### TASK STATEMENT
Transcribe the lines from the start of the data below through the line with "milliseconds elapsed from", word for word and nothing more.
Start of Block
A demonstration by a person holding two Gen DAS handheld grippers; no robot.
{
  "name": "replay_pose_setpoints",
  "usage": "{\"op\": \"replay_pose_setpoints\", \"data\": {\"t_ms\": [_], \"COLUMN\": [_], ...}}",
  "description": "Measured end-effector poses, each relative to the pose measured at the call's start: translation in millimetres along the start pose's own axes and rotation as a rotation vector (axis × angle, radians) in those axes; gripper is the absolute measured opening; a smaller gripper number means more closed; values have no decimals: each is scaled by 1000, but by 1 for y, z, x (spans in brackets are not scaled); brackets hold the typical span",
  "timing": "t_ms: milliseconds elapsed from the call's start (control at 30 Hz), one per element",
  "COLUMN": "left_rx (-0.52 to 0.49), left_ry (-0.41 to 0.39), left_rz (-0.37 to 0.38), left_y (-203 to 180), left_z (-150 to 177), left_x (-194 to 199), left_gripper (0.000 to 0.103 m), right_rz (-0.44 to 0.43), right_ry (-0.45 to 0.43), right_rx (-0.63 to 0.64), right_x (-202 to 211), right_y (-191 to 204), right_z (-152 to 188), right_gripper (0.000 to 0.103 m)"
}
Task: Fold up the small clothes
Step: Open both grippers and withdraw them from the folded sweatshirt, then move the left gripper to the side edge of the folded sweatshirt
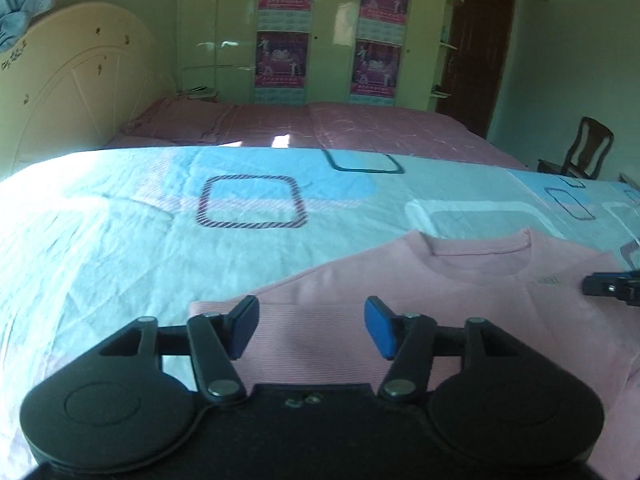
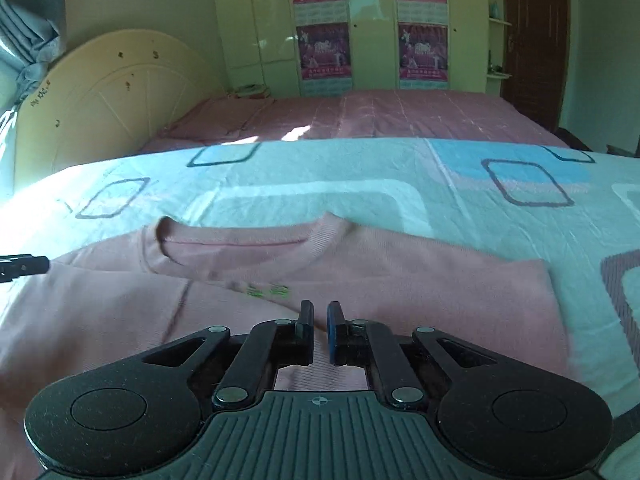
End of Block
### RESULT OF THE EXERCISE
A demonstration by a person holding two Gen DAS handheld grippers; no robot.
{
  "name": "replay_pose_setpoints",
  "usage": "{\"op\": \"replay_pose_setpoints\", \"data\": {\"t_ms\": [_], \"COLUMN\": [_], ...}}",
  "description": "Measured end-effector poses, each relative to the pose measured at the call's start: translation in millimetres along the start pose's own axes and rotation as a rotation vector (axis × angle, radians) in those axes; gripper is the absolute measured opening; a smaller gripper number means more closed; values have no decimals: each is scaled by 1000, but by 1 for y, z, x (spans in brackets are not scaled); brackets hold the typical span",
  "timing": "t_ms: milliseconds elapsed from the call's start (control at 30 Hz), one per element",

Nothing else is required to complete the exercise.